**About this exercise:**
An exact restatement of all the data is required, with the pictures left out.

**Data shown:**
· · · · · · ·

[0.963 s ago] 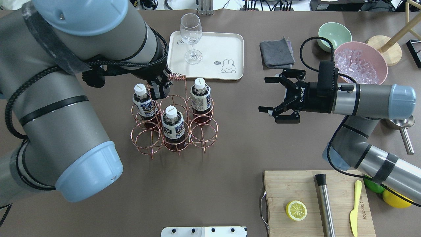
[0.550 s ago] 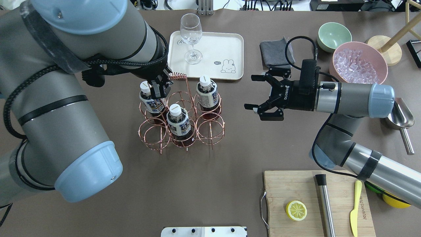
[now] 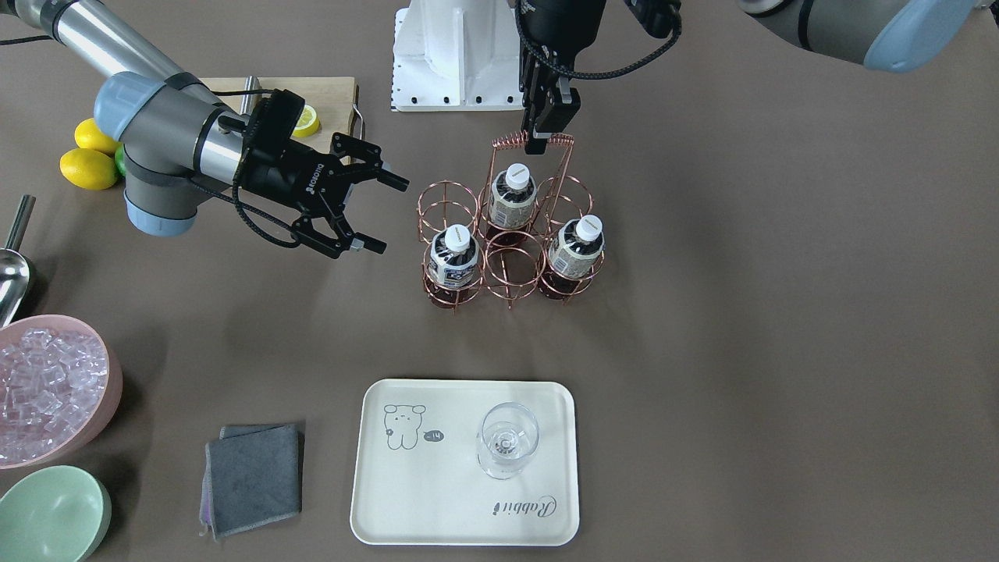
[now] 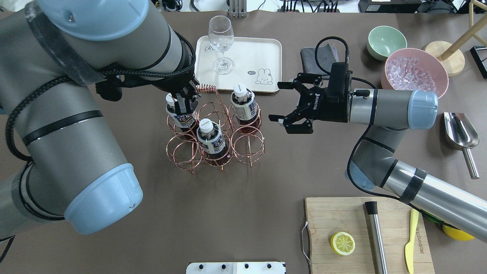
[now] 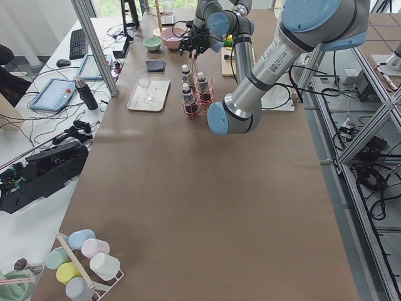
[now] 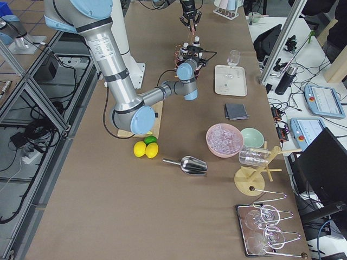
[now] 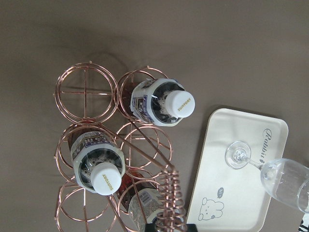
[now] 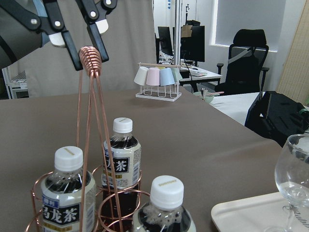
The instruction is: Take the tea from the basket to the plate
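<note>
Three tea bottles [image 4: 243, 105] [image 4: 210, 140] [image 4: 178, 113] stand in a copper wire basket [image 4: 205, 90] at mid-table. They also show in the front view [image 3: 450, 256]. My left gripper [image 4: 185, 102] is shut on the basket's coiled handle from above; the right wrist view shows its fingers [image 8: 72, 46] clamping the coil. My right gripper [image 4: 276, 101] is open and empty, level with the bottles, just right of the basket and pointing at it. The cream plate [image 4: 262, 53] lies behind the basket with a stemmed glass [image 4: 220, 42] on it.
A grey cloth [image 4: 317, 57], a pink bowl of ice [image 4: 414, 72] and a green bowl [image 4: 384, 40] sit at the back right. A metal scoop [image 4: 462, 137] lies to the right. A cutting board [image 4: 342, 217] with a lemon half is at the front right.
The basket with its bottles has slid to the right, pulled by my left gripper on the handle. My open right gripper has moved left toward the basket.
</note>
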Robot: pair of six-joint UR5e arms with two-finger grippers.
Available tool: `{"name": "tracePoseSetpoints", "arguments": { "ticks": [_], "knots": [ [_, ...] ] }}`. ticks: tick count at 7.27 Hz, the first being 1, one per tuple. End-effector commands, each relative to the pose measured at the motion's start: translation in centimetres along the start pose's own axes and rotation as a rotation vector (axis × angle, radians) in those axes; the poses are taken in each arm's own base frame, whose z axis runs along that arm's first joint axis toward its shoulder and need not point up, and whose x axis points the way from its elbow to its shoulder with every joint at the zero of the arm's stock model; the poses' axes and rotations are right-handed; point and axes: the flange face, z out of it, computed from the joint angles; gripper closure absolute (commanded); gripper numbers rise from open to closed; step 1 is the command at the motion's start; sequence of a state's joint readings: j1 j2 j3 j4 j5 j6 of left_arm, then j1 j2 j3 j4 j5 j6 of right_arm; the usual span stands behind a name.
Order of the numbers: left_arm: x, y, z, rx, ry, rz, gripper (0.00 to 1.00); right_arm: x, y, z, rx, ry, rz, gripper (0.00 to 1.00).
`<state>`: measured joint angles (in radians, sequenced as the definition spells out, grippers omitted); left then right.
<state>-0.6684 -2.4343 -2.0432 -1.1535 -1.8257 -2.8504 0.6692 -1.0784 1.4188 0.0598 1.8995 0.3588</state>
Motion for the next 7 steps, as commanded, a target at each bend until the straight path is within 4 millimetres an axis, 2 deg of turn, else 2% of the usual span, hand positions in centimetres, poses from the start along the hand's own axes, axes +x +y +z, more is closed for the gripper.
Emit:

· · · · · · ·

**Problem solution:**
[0.963 s ago] 
[0.550 s ago] 
[now] 
[now] 
[now] 
[now] 
[now] 
[now] 
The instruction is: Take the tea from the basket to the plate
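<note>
Three tea bottles [image 4: 243, 105] [image 4: 210, 140] [image 4: 178, 113] stand in a copper wire basket [image 4: 205, 90] at mid-table. They also show in the front view [image 3: 450, 256]. My left gripper [image 4: 185, 102] is shut on the basket's coiled handle from above; the right wrist view shows its fingers [image 8: 72, 46] clamping the coil. My right gripper [image 4: 276, 101] is open and empty, level with the bottles, just right of the basket and pointing at it. The cream plate [image 4: 262, 53] lies behind the basket with a stemmed glass [image 4: 220, 42] on it.
A grey cloth [image 4: 317, 57], a pink bowl of ice [image 4: 414, 72] and a green bowl [image 4: 384, 40] sit at the back right. A metal scoop [image 4: 462, 137] lies to the right. A cutting board [image 4: 342, 217] with a lemon half is at the front right.
The basket with its bottles has slid to the right, pulled by my left gripper on the handle. My open right gripper has moved left toward the basket.
</note>
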Robot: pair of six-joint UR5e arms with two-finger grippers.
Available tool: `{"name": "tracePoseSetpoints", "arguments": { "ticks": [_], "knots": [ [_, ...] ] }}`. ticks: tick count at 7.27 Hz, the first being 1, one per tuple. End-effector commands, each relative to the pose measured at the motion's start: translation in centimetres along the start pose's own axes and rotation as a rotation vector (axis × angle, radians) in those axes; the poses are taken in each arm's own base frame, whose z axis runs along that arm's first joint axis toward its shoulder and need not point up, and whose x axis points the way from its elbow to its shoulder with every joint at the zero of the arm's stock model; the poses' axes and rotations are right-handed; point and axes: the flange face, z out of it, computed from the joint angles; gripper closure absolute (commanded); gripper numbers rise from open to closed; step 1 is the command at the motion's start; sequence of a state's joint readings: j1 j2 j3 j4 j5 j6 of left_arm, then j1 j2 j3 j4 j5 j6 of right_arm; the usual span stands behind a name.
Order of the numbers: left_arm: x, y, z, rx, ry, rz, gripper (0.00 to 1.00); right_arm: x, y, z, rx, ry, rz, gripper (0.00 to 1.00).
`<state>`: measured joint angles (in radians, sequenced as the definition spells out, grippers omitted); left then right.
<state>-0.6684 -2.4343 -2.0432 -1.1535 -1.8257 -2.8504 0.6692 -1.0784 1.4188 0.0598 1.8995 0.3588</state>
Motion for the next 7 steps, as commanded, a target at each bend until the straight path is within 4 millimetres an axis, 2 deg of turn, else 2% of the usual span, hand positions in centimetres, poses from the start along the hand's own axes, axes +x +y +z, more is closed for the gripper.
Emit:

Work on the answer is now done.